PARIS, 21 MAY 2012 — The memories, the pleasures, the discussions that took place around the name of Dietrich Fischer-Dieskau, one of the great singer-musician-communicators of the second half of the 20th century. Has anyone left as large a legacy of recordings as he? I was an admirer from the first time I heard him on a recording of Schubert’s Winterreise in the late 1950s, and was increasingly subjugated as the breadth of his repertoire continually expanded. In the 1960s, New Yorkers were able to enjoy a biennial Fischer-Dieskau festival when in a 3-week span he gave three lieder recitals, appearances with Bernstein and the New York Philharmonic, occasionally with the long-defunct American Opera Society (a memorable Doktor Faustus [Busoni] under Jascha Horenstein and with the under-appreciated George Shirley).

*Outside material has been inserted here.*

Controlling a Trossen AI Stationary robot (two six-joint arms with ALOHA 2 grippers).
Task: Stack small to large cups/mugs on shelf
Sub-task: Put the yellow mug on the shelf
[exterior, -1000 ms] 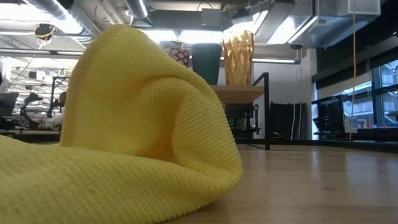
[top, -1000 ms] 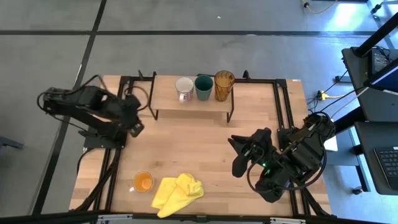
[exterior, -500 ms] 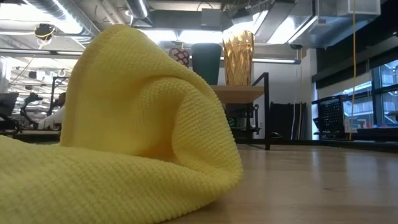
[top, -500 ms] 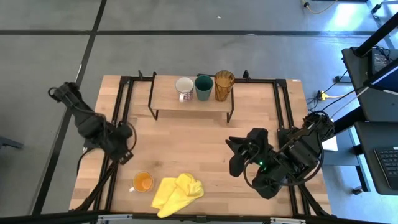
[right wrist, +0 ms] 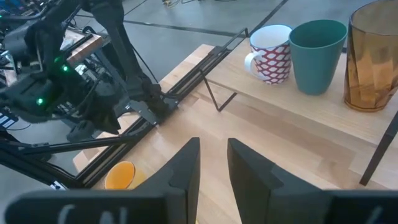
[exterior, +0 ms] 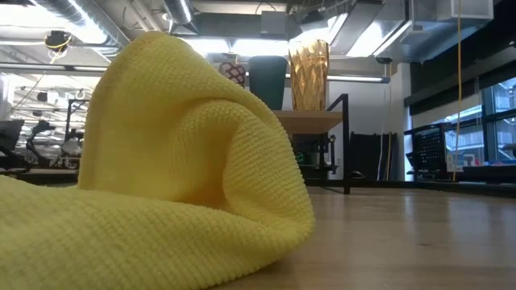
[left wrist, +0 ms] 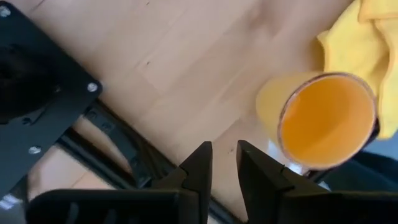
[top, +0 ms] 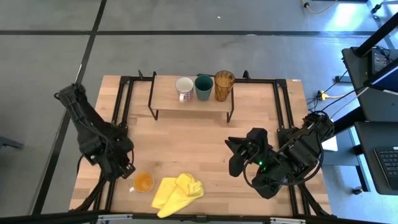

Staged opera performances were reserved for Europe, and I regret never having seen him as Mandryka or Barak. Italian opera also played a large role in his stage life, in German in the 1950s and later in Italian, not to universal acclaim for those who wanted a plangent Italianate sound, but his Rigoletto under Rafael Kubelik, with Renata Scotto and Carlo Bergonzi, remains a classic recording. The singer did not neglect his contemporaries, for his interpretation of Aribert Reimann’s Lear was a touchstone of his repertory. Benjamin Britten’s War Requiem was another work in which his contribution alongside that of Peter Pears remains unequalled.

Dietrich Fischer-Dieskau, circa 1970 (Getty)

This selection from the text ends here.